Problem description: Could you please retype all of the records exactly, skipping any pictures?

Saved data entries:
-*-

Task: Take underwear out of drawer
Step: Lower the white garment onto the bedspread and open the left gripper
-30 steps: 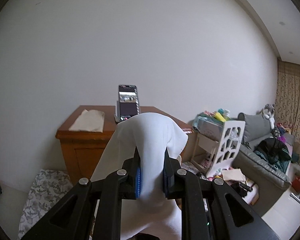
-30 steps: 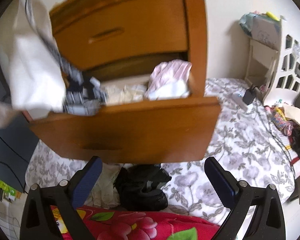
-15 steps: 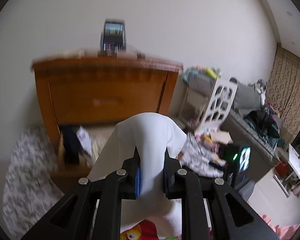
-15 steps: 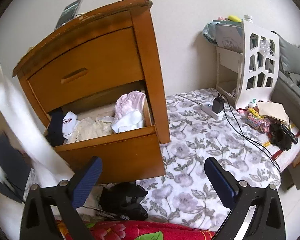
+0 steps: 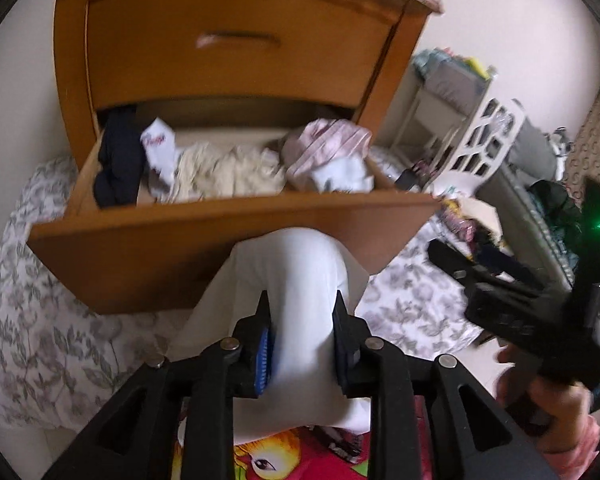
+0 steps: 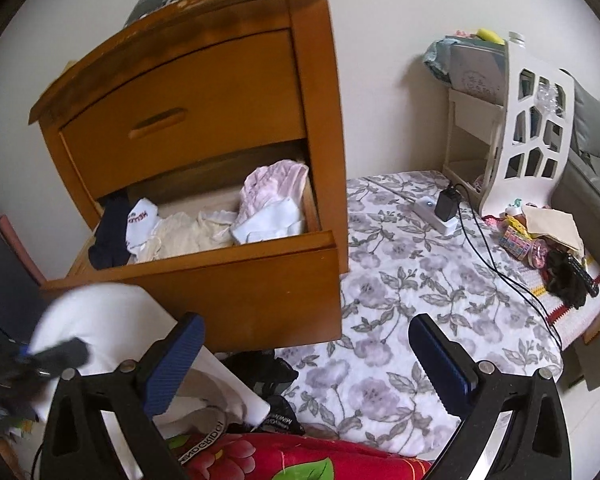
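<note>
The left gripper [image 5: 302, 340], lowered from up by the wall, is easing its jaws apart around the white cotton underwear [image 5: 300, 280], now outside the open wooden drawer [image 5: 204, 236]; the right gripper [image 6: 304, 360] is waiting wide open, empty.

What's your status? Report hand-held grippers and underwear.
Left hand-held gripper opening, white underwear between its pads. Right hand-held gripper open, empty. Drawer open, more clothes inside.

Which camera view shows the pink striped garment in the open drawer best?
The right wrist view: the pink striped garment is sharp there, lying on white cloth at the open drawer's right end. The left wrist view shows it too, but blurred.
</note>
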`<state>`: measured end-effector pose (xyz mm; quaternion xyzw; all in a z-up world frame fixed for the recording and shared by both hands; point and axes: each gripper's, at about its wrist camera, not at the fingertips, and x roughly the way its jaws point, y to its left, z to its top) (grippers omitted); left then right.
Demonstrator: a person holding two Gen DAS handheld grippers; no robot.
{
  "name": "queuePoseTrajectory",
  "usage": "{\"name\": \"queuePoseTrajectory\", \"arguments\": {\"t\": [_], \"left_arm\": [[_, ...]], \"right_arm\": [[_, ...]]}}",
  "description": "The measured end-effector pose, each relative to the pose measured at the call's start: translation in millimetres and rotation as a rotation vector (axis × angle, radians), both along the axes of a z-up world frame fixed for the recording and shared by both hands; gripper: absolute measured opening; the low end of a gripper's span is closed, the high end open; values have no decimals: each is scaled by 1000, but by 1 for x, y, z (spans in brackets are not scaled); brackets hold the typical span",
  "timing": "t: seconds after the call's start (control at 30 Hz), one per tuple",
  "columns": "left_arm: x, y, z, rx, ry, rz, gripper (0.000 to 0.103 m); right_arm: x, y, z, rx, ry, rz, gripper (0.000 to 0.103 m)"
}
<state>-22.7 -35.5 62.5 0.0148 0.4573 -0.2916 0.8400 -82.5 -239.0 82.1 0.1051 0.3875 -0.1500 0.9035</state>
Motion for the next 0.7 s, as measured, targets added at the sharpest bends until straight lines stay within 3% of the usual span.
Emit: {"name": "queuePoseTrajectory", "arguments": {"t": [0.17,0.23,0.33,0.57,0.7], "left_arm": [[9,1,-27,42,44,35,32],[9,3,-30,48,55,40,40],[8,5,-27,53,40,44,55],[5,15,-13,26,-11,75,65],[5,22,-8,38,-45,133,82]], "right_arm": [[3,7,-4,-12,15,22,103],[4,8,-4,-14,18,27,103],[5,10,-5,-18,23,32,103],[6,14,-7,-20,29,48,103],[6,18,-8,-21,37,62,103]]}}
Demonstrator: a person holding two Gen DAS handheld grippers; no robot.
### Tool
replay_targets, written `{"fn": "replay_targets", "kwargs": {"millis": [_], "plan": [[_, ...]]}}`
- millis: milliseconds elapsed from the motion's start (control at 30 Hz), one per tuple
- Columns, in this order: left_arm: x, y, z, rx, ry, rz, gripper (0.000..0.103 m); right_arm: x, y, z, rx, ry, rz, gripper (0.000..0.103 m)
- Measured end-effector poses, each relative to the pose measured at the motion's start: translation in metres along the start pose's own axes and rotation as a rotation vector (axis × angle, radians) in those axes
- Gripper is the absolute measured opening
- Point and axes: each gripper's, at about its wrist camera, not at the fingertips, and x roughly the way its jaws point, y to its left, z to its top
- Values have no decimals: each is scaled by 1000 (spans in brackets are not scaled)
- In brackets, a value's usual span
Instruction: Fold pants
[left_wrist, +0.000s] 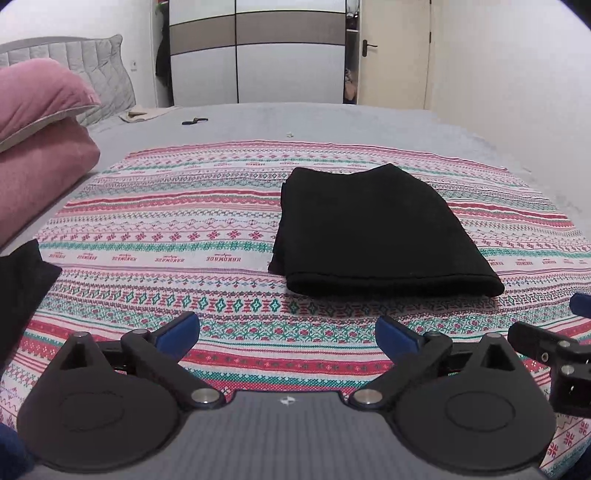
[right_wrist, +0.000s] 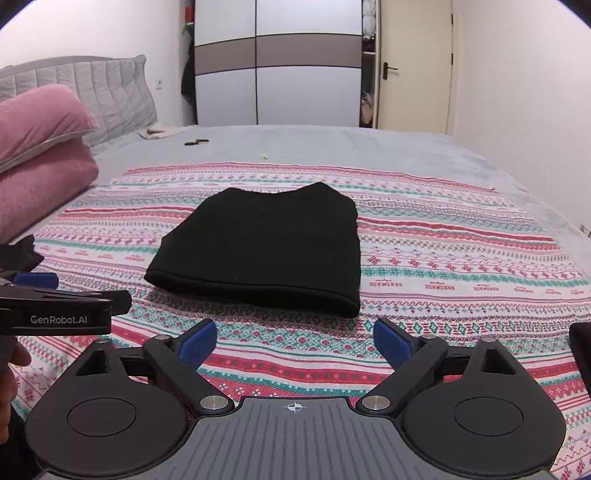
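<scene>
Left tool (left_wrist: 287, 334) open, empty, short of the folded black pants (left_wrist: 376, 232) lying on the patterned cloth (left_wrist: 166, 236); looks like a finished fold, released. Right wrist view: right tool (right_wrist: 294, 338) open, empty too, pants (right_wrist: 266, 243) just ahead, untouched, on the bed (right_wrist: 388, 144).

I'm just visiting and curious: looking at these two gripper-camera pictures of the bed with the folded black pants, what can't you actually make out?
- Folded pants: the layers inside the fold are hidden in both views; only the top shows.
- Black cloth: cut off by the left edge of the left wrist view, so what it is stays unclear.
- Small dark object far up the bed: too small to identify.
- Room behind the door: hidden, door shut.
</scene>
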Motion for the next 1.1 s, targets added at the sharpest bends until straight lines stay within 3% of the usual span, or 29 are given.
{"fn": "replay_targets", "kwargs": {"millis": [1100], "plan": [[2,5,3,-33,22,-1,103,6,6,-3,12,21,14,96]]}}
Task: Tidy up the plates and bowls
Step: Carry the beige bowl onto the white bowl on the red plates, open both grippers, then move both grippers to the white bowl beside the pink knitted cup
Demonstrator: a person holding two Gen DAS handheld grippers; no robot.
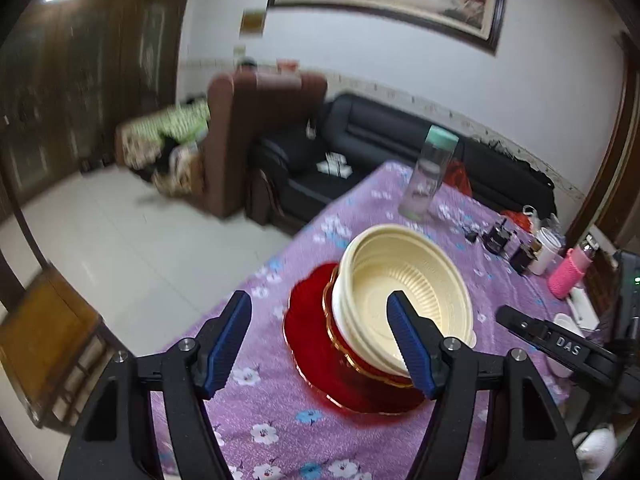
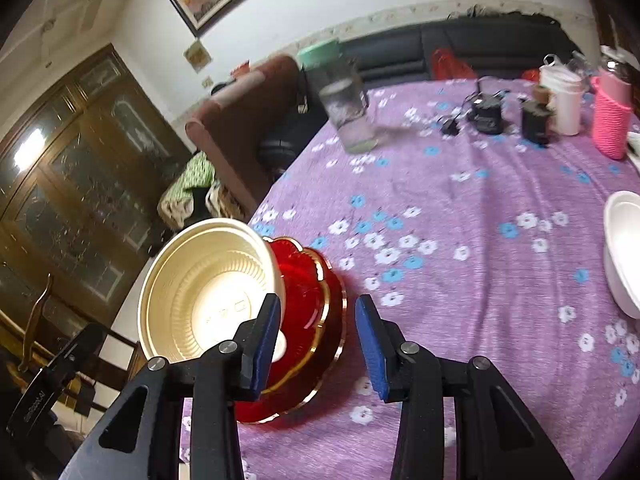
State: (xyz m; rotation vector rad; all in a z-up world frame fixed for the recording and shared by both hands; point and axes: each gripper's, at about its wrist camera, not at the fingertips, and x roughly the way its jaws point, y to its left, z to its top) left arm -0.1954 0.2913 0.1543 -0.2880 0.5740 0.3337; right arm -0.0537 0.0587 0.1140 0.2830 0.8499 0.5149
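On the table stand one cream bowl (image 1: 404, 280), one red bowl (image 2: 308, 304) under it and one red plate (image 1: 316, 344) beneath both. One white bowl (image 2: 624, 252) sits apart. One clear bottle (image 1: 428, 176), one pink bottle (image 2: 610, 116), one white cup (image 2: 564, 100).

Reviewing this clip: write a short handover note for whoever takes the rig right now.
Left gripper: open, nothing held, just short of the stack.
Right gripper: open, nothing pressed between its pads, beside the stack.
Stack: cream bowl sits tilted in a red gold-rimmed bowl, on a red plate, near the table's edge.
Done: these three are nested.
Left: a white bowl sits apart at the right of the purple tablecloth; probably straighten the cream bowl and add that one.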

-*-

Final answer:
Task: Take underwear out of drawer
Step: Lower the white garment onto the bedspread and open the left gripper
-30 steps: 
-30 steps: 
-15 steps: 
-15 steps: 
+0 steps: 
+0 steps: 
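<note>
The left gripper [image 5: 302, 340], lowered from up by the wall, is easing its jaws apart around the white cotton underwear [image 5: 300, 280], now outside the open wooden drawer [image 5: 204, 236]; the right gripper [image 6: 304, 360] is waiting wide open, empty.

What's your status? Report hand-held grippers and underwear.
Left hand-held gripper opening, white underwear between its pads. Right hand-held gripper open, empty. Drawer open, more clothes inside.

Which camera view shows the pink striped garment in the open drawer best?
The right wrist view: the pink striped garment is sharp there, lying on white cloth at the open drawer's right end. The left wrist view shows it too, but blurred.
</note>
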`<state>`: measured end-effector pose (xyz mm; quaternion xyzw; all in a z-up world frame fixed for the recording and shared by both hands; point and axes: each gripper's, at about its wrist camera, not at the fingertips, and x roughly the way its jaws point, y to its left, z to its top) (grippers omitted); left then right.
Demonstrator: a person holding two Gen DAS handheld grippers; no robot.
{
  "name": "queuePoseTrajectory",
  "usage": "{\"name\": \"queuePoseTrajectory\", \"arguments\": {\"t\": [_], \"left_arm\": [[_, ...]], \"right_arm\": [[_, ...]]}}",
  "description": "The measured end-effector pose, each relative to the pose measured at the call's start: translation in millimetres and rotation as a rotation vector (axis × angle, radians), both along the axes of a z-up world frame fixed for the recording and shared by both hands; gripper: absolute measured opening; the low end of a gripper's span is closed, the high end open; values have no decimals: each is scaled by 1000, but by 1 for x, y, z (spans in brackets are not scaled); brackets hold the typical span",
  "timing": "t: seconds after the call's start (control at 30 Hz), one per tuple",
  "columns": "left_arm: x, y, z, rx, ry, rz, gripper (0.000 to 0.103 m); right_arm: x, y, z, rx, ry, rz, gripper (0.000 to 0.103 m)"
}
<state>-22.7 -35.5 62.5 0.0148 0.4573 -0.2916 0.8400 -82.5 -239.0 82.1 0.1051 0.3875 -0.1500 0.9035</state>
Motion for the next 0.7 s, as measured, targets added at the sharpest bends until straight lines stay within 3% of the usual span.
Emit: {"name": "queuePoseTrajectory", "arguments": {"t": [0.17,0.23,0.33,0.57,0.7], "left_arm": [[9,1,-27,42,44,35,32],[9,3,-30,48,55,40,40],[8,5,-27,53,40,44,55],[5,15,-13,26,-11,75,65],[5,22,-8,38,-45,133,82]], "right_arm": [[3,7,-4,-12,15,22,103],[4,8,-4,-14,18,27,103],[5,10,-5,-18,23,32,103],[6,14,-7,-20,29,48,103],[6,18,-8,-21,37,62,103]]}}
Demonstrator: a person holding two Gen DAS handheld grippers; no robot.
### Tool
replay_targets, written `{"fn": "replay_targets", "kwargs": {"millis": [_], "plan": [[_, ...]]}}`
- millis: milliseconds elapsed from the motion's start (control at 30 Hz), one per tuple
- Columns, in this order: left_arm: x, y, z, rx, ry, rz, gripper (0.000..0.103 m); right_arm: x, y, z, rx, ry, rz, gripper (0.000..0.103 m)
- Measured end-effector poses, each relative to the pose measured at the motion's start: translation in metres along the start pose's own axes and rotation as a rotation vector (axis × angle, radians) in those axes
- Gripper is the absolute measured opening
- Point and axes: each gripper's, at about its wrist camera, not at the fingertips, and x roughly the way its jaws point, y to its left, z to its top
- Values have no decimals: each is scaled by 1000 (spans in brackets are not scaled)
- In brackets, a value's usual span
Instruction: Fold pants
[left_wrist, +0.000s] 
[right_wrist, +0.000s] 
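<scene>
Left tool (left_wrist: 287, 334) open, empty, short of the folded black pants (left_wrist: 376, 232) lying on the patterned cloth (left_wrist: 166, 236); looks like a finished fold, released. Right wrist view: right tool (right_wrist: 294, 338) open, empty too, pants (right_wrist: 266, 243) just ahead, untouched, on the bed (right_wrist: 388, 144).

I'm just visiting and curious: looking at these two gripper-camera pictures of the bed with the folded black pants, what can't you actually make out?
- Folded pants: the layers inside the fold are hidden in both views; only the top shows.
- Black cloth: cut off by the left edge of the left wrist view, so what it is stays unclear.
- Small dark object far up the bed: too small to identify.
- Room behind the door: hidden, door shut.
</scene>
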Motion for the next 1.1 s, targets added at the sharpest bends until straight lines stay within 3% of the usual span, or 29 are given.
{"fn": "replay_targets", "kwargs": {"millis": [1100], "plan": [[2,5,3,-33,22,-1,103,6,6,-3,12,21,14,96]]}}
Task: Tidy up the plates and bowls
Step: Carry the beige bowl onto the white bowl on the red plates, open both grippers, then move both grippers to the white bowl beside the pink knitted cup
Demonstrator: a person holding two Gen DAS handheld grippers; no robot.
State: (xyz m; rotation vector rad; all in a z-up world frame fixed for the recording and shared by both hands; point and axes: each gripper's, at about its wrist camera, not at the fingertips, and x roughly the way its jaws point, y to its left, z to its top) left arm -0.1954 0.2913 0.1543 -0.2880 0.5740 0.3337; right arm -0.0537 0.0587 0.1140 0.2830 0.8499 0.5149
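On the table stand one cream bowl (image 1: 404, 280), one red bowl (image 2: 308, 304) under it and one red plate (image 1: 316, 344) beneath both. One white bowl (image 2: 624, 252) sits apart. One clear bottle (image 1: 428, 176), one pink bottle (image 2: 610, 116), one white cup (image 2: 564, 100).

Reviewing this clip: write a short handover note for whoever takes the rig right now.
Left gripper: open, nothing held, just short of the stack.
Right gripper: open, nothing pressed between its pads, beside the stack.
Stack: cream bowl sits tilted in a red gold-rimmed bowl, on a red plate, near the table's edge.
Done: these three are nested.
Left: a white bowl sits apart at the right of the purple tablecloth; probably straighten the cream bowl and add that one.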

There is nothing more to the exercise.